A spinning disk confocal microscope (SDCM) is a more time-efficient alternative. An SDCM replaces the single pinhole on the detection path of an LSCM with hundreds of pinholes arranged in spirals on a disk. With each disk rotation, the pinholes sweep across the field of view, allowing light from multiple unique spots on the sample through to a high-efficiency CCD. This accelerates signal acquisition compared to an LSCM.

Schematic setup and beampath of a spinning disc microscope

Figure 2. Two matched disks rotate in a spinning disk confocal microscope, allowing excitation light through to a restricted number of spots on a specimen and emission light back from those spots to an efficient CCD.

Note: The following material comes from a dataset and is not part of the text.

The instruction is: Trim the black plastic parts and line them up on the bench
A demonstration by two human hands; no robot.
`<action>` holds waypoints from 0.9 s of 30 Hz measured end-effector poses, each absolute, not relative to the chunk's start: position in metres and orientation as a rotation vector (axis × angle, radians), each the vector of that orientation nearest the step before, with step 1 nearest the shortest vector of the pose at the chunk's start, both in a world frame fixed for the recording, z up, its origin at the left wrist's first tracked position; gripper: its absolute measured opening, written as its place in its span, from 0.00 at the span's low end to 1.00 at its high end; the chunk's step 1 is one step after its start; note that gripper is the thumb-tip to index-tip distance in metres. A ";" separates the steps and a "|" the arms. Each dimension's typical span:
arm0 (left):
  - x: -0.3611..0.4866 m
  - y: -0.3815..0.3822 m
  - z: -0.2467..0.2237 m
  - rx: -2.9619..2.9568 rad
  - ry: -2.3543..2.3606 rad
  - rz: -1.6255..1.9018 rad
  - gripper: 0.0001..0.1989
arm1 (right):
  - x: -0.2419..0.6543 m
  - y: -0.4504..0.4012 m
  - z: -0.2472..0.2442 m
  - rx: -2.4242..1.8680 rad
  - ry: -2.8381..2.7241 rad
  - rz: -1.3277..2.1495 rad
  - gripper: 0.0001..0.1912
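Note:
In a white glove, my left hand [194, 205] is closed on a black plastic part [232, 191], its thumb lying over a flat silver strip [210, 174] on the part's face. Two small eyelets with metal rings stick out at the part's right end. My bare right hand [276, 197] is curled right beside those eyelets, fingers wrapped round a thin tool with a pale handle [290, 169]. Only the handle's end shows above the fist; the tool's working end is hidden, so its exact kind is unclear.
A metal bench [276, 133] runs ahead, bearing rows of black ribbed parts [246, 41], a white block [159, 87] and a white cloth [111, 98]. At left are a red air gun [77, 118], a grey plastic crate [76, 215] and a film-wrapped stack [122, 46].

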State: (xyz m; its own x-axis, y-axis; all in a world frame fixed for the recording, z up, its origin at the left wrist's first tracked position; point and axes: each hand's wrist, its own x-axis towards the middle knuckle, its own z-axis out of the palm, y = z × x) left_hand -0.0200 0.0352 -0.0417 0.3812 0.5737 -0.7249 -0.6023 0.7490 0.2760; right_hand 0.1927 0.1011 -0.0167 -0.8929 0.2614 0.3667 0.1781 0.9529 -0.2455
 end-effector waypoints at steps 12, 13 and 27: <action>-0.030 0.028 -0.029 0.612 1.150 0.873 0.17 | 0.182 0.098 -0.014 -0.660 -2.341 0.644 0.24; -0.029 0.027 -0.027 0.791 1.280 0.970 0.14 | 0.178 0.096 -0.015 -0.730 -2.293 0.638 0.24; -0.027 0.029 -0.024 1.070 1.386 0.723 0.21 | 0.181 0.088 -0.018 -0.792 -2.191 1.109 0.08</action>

The higher number of pinholes of an SDCM is also its limitation, however. In thicker samples, there is a point where out-of-focus light overlaps with adjacent pinholes on the disk. That light will reach the detector and muddle up your image.

Through thick and thin. Just with the right microscope.

So, is there a rule of thumb in choosing a suitable microscope? The following table can help.

Table comparing the applicability of laser scanning, spinning disc, and widefield microscopy to live and fixed samples under different conditions.

To image clarity and beyond

Confocal microscopy isn’t the be-all and end-all of clear optical sectioning and 3D imaging. A significant improvement on the confocal strategy of “block out-of-focus light” is “record and subtract out-of-focus light.” That’s possible by changing the way that emission light is detected. The MATRIX detector is an array of photodiodes that record light emitted by fluorophores in a sample from different angles. Integrating these perspectives allows MATRIX to record the background separately from the in-focus signal. That information is then easily subtracted for a clear, in-focus image. Add the MATRIX detector to a STED microscope, and you get exceptional clarity, superresolution, and live-cell imaging in one. The what and why of confocal versus STED microscopy will be the topic of another article.